(EXERCISE REQUIREMENTS): Transcribe the listing below only from the line with "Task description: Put" up to and including the line with "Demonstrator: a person".

(RECORD EXTRACTS begins)

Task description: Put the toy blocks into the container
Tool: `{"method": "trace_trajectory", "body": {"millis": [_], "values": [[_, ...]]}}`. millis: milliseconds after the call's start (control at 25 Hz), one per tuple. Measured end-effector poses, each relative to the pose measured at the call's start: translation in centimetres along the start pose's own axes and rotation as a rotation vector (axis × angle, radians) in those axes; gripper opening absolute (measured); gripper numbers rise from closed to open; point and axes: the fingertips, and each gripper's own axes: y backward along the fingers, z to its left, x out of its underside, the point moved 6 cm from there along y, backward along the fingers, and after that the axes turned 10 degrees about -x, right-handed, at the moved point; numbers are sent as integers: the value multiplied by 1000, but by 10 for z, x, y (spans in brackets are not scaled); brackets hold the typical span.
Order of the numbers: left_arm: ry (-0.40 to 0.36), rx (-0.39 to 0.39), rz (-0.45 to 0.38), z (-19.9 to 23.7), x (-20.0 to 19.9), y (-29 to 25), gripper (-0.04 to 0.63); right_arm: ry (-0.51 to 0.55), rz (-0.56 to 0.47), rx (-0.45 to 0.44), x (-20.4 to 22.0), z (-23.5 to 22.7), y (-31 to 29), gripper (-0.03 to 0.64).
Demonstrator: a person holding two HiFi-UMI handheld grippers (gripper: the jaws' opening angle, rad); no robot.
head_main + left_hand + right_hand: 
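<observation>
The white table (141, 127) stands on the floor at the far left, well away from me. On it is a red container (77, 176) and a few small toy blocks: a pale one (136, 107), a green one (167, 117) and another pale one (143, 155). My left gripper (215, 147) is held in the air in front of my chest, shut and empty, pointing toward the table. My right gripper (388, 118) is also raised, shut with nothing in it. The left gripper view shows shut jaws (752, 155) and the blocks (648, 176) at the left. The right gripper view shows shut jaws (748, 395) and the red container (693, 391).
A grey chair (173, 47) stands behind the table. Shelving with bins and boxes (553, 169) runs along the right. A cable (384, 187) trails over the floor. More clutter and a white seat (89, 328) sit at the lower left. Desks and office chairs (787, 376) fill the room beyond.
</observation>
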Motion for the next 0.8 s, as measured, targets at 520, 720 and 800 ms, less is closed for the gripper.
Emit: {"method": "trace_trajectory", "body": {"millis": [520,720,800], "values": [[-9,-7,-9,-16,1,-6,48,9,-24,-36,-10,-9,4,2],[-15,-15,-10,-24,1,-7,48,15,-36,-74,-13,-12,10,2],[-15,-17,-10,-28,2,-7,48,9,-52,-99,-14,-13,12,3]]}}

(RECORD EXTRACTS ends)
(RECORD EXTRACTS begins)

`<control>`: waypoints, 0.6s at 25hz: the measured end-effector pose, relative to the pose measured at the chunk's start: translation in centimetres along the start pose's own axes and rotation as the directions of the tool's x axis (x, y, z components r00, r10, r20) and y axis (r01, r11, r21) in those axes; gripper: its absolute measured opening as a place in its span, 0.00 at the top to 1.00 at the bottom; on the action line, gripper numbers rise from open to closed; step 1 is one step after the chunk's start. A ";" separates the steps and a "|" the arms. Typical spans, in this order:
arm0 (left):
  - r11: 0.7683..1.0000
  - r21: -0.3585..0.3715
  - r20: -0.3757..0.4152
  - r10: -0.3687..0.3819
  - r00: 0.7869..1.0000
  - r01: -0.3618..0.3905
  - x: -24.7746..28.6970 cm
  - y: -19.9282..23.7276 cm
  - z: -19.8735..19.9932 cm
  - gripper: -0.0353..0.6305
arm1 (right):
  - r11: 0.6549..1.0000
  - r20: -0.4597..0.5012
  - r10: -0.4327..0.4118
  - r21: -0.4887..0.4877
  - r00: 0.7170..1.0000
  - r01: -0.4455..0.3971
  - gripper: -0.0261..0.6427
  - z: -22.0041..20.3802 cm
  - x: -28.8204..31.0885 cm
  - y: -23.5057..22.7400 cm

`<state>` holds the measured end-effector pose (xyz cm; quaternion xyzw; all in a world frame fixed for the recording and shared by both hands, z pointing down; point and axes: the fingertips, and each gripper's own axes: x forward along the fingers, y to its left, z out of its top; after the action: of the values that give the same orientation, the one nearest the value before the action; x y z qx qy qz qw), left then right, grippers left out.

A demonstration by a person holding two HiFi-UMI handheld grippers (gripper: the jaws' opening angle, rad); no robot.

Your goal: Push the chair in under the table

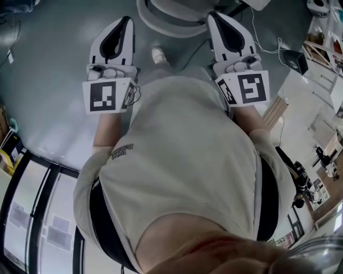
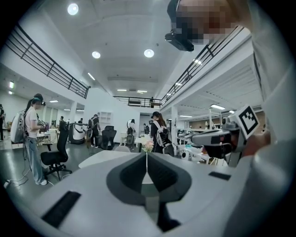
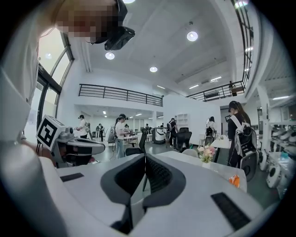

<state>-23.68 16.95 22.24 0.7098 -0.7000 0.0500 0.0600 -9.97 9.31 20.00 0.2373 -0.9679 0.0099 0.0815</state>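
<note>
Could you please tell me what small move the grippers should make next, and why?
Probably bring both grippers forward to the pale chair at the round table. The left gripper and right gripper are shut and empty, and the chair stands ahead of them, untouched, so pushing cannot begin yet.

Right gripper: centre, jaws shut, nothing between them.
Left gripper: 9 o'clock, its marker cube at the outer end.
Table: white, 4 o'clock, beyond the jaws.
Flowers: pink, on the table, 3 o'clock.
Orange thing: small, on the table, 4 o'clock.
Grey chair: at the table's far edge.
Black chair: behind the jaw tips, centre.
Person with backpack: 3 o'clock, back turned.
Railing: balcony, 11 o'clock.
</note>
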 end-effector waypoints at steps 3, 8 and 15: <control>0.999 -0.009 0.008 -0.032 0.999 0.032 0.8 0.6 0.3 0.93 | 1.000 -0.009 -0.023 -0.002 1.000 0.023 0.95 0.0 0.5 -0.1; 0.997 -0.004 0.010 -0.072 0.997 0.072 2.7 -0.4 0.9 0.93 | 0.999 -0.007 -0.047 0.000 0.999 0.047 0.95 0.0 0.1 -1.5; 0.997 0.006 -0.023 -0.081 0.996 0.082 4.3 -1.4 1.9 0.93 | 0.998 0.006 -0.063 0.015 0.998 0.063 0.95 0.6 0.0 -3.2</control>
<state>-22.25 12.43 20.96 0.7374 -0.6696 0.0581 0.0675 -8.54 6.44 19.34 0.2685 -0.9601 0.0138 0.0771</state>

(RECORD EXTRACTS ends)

(EXERCISE RESULT):
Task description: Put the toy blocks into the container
Tool: `{"method": "trace_trajectory", "body": {"millis": [_], "values": [[_, ...]]}}`. millis: milliseconds after the call's start (control at 25 Hz), one per tuple. Measured end-effector poses, each relative to the pose measured at the call's start: translation in centimetres along the start pose's own axes and rotation as a rotation vector (axis × angle, radians) in those axes; gripper opening absolute (measured); gripper numbers rise from closed to open; point and axes: the fingertips, and each gripper's own axes: y backward along the fingers, z to its left, x out of its underside, the point moved 6 cm from there along y, backward along the fingers, and after that the axes turned 10 degrees about -x, right-handed, at the moved point; numbers are sent as integers: the value multiplied by 1000, but by 10 for z, x, y (spans in brackets are not scaled); brackets hold the typical span.
Order of the numbers: left_arm: ry (-0.40 to 0.36), rx (-0.39 to 0.39), rz (-0.45 to 0.38), z (-19.9 to 23.7), x (-20.0 to 19.9), y (-29 to 25), gripper (-0.04 to 0.63); right_arm: ry (-0.51 to 0.55), rz (-0.56 to 0.47), rx (-0.45 to 0.44), x (-20.4 to 22.0), z (-23.5 to 22.7), y (-31 to 29), gripper (-0.03 to 0.64).
Demonstrator: a person holding two HiFi-UMI handheld grippers (gripper: the jaws' opening angle, rad); no robot.

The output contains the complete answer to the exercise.